5 heures du matin. Je n’ai pas très bien dormi, ayant été réveillé toute la nuit par les sentinelles qui se relevaient. Nous construisons des feuillées dans un pré avoisinant le cantonnement. L’après-midi, nous allons réquisitionner avec BERNIER et AUCLERE et 4 camarades les chaumières chez les habitants de DOMMARTIN chez qui nous sommes bien reçus.

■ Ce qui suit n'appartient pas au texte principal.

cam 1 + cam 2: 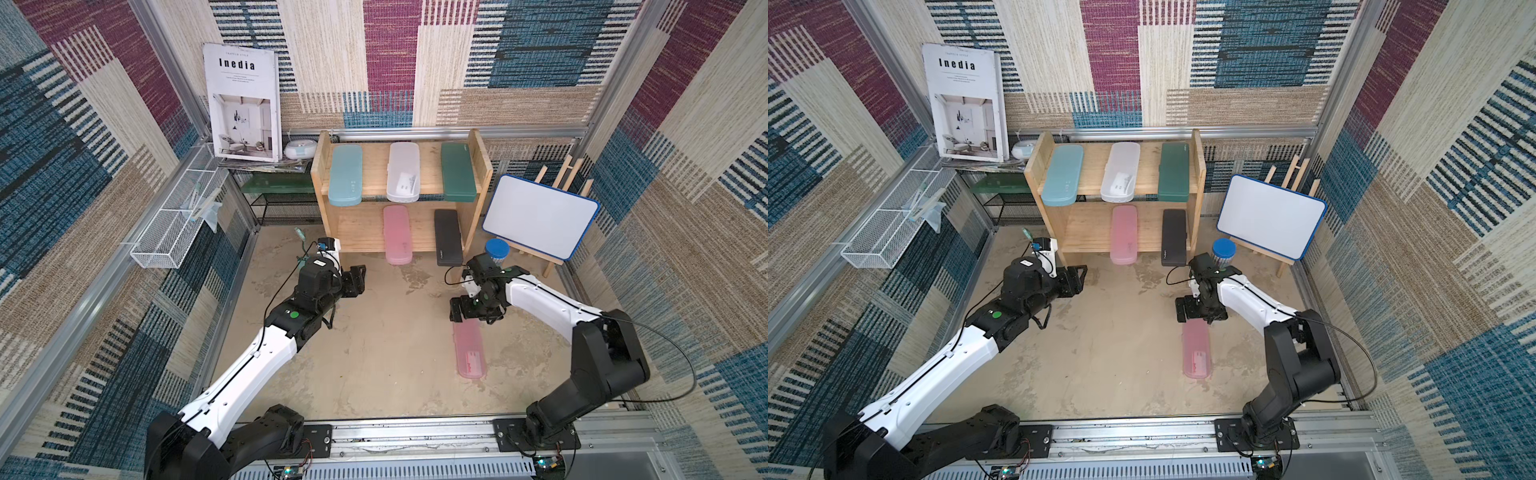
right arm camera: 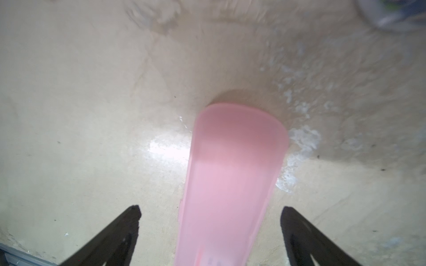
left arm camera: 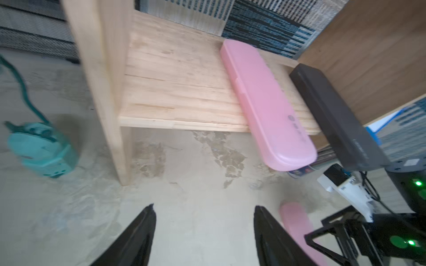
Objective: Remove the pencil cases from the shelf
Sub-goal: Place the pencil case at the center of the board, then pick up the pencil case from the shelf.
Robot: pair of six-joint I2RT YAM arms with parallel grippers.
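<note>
The wooden shelf (image 1: 322, 166) holds a light teal pencil case (image 1: 345, 174), a translucent white one (image 1: 403, 172) and a dark green one (image 1: 458, 172) on its upper tier. On the lower tier a pink case (image 1: 397, 235) and a black case (image 1: 448, 237) stick out over the front edge. A second pink case (image 1: 469, 351) lies flat on the table. My right gripper (image 2: 211, 209) is open over its far end, with its fingers clear of both sides. My left gripper (image 3: 204, 207) is open and empty, low in front of the shelf's left side.
A whiteboard on an easel (image 1: 540, 216) and a blue-lidded tube (image 1: 497, 249) stand right of the shelf, close behind my right wrist. To the shelf's left are a black mesh rack (image 1: 286, 203), a white wire basket (image 1: 174, 224), and a small teal object (image 3: 41, 147) on the floor.
</note>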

Ils nous offrent des prunes et  nous causent de la guerre probable avec un patriotisme farouche. Vers 5 heures, il fait un orage épouvantable. Nous voyons défiler stoïquement sous la pluie diluvienne un régiment d’artillerie et 2 régiments d’infanterie composés de réservistes. Ces derniers ont un entrain admirable. Ce ne sont que les cris : « A Berlin ! », etc.. Ces braves gens, malgré l’averse qu’elles viennent de recevoir, marchent crânement en chantant des airs guerriers avec la musique. Nous sommes tous entraînés par ce spectacle. Les journaux ne nous sont pas parvenus aujourd’hui, ainsi que les lettres. Aussi les bruits les plus fantaisistes circulent. Nous ne savons pas si la guerre est déclarée, mais nous avons un moral excellent, la souhaitons presque maintenant que nous sommes prêts.